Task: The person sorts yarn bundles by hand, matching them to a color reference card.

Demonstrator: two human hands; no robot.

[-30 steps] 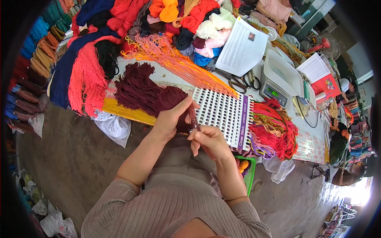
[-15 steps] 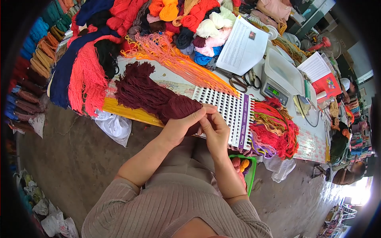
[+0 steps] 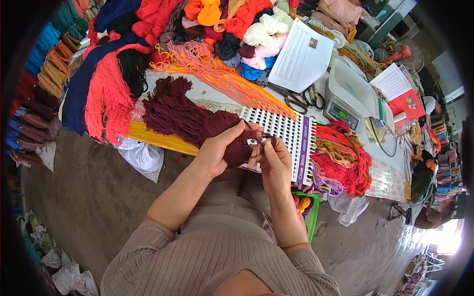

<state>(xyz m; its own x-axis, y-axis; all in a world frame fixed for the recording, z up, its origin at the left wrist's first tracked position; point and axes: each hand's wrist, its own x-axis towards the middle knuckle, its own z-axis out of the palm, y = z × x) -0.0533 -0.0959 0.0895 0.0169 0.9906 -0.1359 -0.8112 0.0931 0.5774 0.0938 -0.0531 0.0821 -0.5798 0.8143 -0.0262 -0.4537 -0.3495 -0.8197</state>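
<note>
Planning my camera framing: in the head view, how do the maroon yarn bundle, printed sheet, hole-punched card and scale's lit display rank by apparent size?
Largest to smallest:
1. Maroon yarn bundle
2. Hole-punched card and printed sheet: too alike to rank, the card being partly covered
3. Scale's lit display

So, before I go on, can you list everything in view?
Maroon yarn: one bundle, table to both hands
Perforated card: one, white and purple, beside the right hand
Mixed threads: one bunch, red and green, card's right edge
Loose strands: orange and pink, above the card
Draped yarn: navy and coral, table's left
Skeins: many, mixed colours, far side
Printed sheet: one, white, beyond the card
Scissors: apparently two pairs, dark, below the sheet
Scale: one, grey, right of the scissors
Basket: one, green, below the table
Co-worker: one, pink top, top right
Left hand: grip on the maroon bundle
Right hand: grip on its strands
</note>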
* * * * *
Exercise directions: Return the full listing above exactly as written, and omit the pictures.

Solution below:
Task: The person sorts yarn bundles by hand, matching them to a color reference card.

Demonstrator: two human hands; no robot.

[-30 steps] 
[-15 steps] 
[+0 steps] 

<state>(xyz m; its own x-axis, y-axis; all in a world frame fixed for the recording, z up, its origin at the left wrist's first tracked position; point and axes: each hand's wrist, its own x-axis towards the middle knuckle, its own z-axis out of the palm, y = z × x) -0.0533 -0.0959 0.0895 0.0169 0.9906 -0.1359 -0.8112 0.0931 0.5774 0.0938 -0.0531 0.0821 -0.5798 0.8143 -0.0262 -0.4537 -0.3495 -0.8197</state>
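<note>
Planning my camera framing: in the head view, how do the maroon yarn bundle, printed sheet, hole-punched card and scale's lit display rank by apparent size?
Largest to smallest:
1. Maroon yarn bundle
2. Hole-punched card and printed sheet: too alike to rank, the card being partly covered
3. Scale's lit display

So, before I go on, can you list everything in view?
Maroon yarn: one bundle, table to both hands
Perforated card: one, white and purple, beside the right hand
Mixed threads: one bunch, red and green, card's right edge
Loose strands: orange and pink, above the card
Draped yarn: navy and coral, table's left
Skeins: many, mixed colours, far side
Printed sheet: one, white, beyond the card
Scissors: apparently two pairs, dark, below the sheet
Scale: one, grey, right of the scissors
Basket: one, green, below the table
Co-worker: one, pink top, top right
Left hand: grip on the maroon bundle
Right hand: grip on its strands
</note>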

The answer has been written out completely.